FedHybrid: Breaking the Memory Wall of Federated Learning via Hybrid Tensor Management
Kahou Tam, Chunlin Tian, Li Li, Haikai Zhao, ChengZhong Xu
TL;DR
FedHybrid tackles the memory wall in on-device Federated Learning by coordinating memory-aware client selection, heterogeneity-aware graph optimization, and a local training engine that uses channel-wise mix compression and recomputation. It introduces a Memory Budget Predictor and a novel MPS-based optimization framework to balance memory reduction, model accuracy, and training efficiency under dynamic device contention.

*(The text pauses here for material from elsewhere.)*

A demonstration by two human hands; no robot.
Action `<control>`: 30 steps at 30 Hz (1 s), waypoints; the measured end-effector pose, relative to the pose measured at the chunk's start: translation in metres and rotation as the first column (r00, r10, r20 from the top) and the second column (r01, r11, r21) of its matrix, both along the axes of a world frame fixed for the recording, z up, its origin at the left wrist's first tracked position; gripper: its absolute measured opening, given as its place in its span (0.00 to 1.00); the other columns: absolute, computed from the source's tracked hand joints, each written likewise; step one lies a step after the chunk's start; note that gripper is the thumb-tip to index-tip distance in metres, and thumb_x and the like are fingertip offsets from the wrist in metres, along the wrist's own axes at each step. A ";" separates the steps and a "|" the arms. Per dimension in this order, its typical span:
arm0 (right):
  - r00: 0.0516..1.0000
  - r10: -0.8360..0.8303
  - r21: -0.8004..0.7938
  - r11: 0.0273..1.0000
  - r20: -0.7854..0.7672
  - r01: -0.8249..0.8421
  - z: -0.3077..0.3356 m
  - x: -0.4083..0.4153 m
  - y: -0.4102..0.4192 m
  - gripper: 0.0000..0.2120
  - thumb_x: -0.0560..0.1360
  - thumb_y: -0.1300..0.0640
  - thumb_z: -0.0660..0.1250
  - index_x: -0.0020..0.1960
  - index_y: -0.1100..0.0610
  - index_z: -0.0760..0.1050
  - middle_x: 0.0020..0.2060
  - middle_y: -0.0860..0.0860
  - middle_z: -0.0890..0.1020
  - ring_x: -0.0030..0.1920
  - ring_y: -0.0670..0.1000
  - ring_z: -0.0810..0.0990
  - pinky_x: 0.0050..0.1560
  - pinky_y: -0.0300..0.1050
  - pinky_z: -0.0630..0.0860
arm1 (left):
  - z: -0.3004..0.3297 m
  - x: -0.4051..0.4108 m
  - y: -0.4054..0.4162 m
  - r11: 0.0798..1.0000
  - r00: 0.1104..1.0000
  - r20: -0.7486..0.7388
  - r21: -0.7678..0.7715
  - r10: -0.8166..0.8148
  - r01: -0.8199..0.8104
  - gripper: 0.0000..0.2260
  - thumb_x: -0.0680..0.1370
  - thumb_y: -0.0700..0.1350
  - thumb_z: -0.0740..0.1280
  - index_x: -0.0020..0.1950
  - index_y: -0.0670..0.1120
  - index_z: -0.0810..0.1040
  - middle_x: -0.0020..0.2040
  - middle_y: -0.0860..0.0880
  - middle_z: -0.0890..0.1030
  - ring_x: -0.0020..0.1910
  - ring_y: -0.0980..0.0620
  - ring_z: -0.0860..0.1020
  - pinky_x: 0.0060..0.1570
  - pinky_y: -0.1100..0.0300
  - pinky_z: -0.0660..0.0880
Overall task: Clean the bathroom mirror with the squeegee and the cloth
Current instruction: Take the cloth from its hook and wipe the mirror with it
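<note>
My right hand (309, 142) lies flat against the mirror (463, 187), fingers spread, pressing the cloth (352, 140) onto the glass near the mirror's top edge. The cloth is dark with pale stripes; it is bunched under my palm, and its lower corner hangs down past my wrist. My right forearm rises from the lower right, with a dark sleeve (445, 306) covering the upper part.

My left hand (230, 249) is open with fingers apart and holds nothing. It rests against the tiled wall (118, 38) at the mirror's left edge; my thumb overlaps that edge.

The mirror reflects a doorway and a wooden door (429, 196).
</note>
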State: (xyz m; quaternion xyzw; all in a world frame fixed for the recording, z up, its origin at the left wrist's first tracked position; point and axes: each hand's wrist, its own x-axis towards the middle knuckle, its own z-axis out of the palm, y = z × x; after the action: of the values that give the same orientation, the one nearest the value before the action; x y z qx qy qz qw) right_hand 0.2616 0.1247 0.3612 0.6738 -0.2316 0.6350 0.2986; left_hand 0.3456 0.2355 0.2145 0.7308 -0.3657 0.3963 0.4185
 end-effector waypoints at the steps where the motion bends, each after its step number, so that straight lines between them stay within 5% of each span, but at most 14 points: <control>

Empirical results on CV and NLP tasks show up to 39.1% accuracy gains and up to 15.5× wall-clock time reductions compared with baselines, across diverse memory budgets and devices. The work demonstrates practical viability for large-scale, mobile FL and provides a pathway to deploying privacy-preserving learning in resource-constrained environments with heterogeneous hardware and background workloads.
Abstract
Federated Learning (FL) emerges as a new learning paradigm that enables multiple devices to collaboratively train a shared model while preserving data privacy. However, one fundamental and prevailing challenge that hinders the deployment of FL on mobile devices is the memory limitation. This paper proposes \textit{FedHybrid}, a novel framework that effectively reduces the memory footprint during the training process while guaranteeing the model accuracy and the overall training progress. Specifically, \textit{FedHybrid} first selects the participating devices for each training round by jointly evaluating their memory budget, computing capability, and data diversity. After that, it judiciously analyzes the computational graph and generates an execution plan for each selected client in order to meet the corresponding memory budget while minimizing the training delay through employing a hybrid of recomputation and compression techniques according to the characteristic of each tensor. During the local training process, \textit{FedHybrid} carries out the execution plan with a well-designed activation compression technique to effectively achieve memory reduction with minimum accuracy loss. We conduct extensive experiments to evaluate \textit{FedHybrid} on both simulation and off-the-shelf mobile devices. The experiment results demonstrate that \textit{FedHybrid} achieves up to a 39.1\% increase in model accuracy and a 15.5$\times$ reduction in wall clock time under various memory budgets compared with the baselines.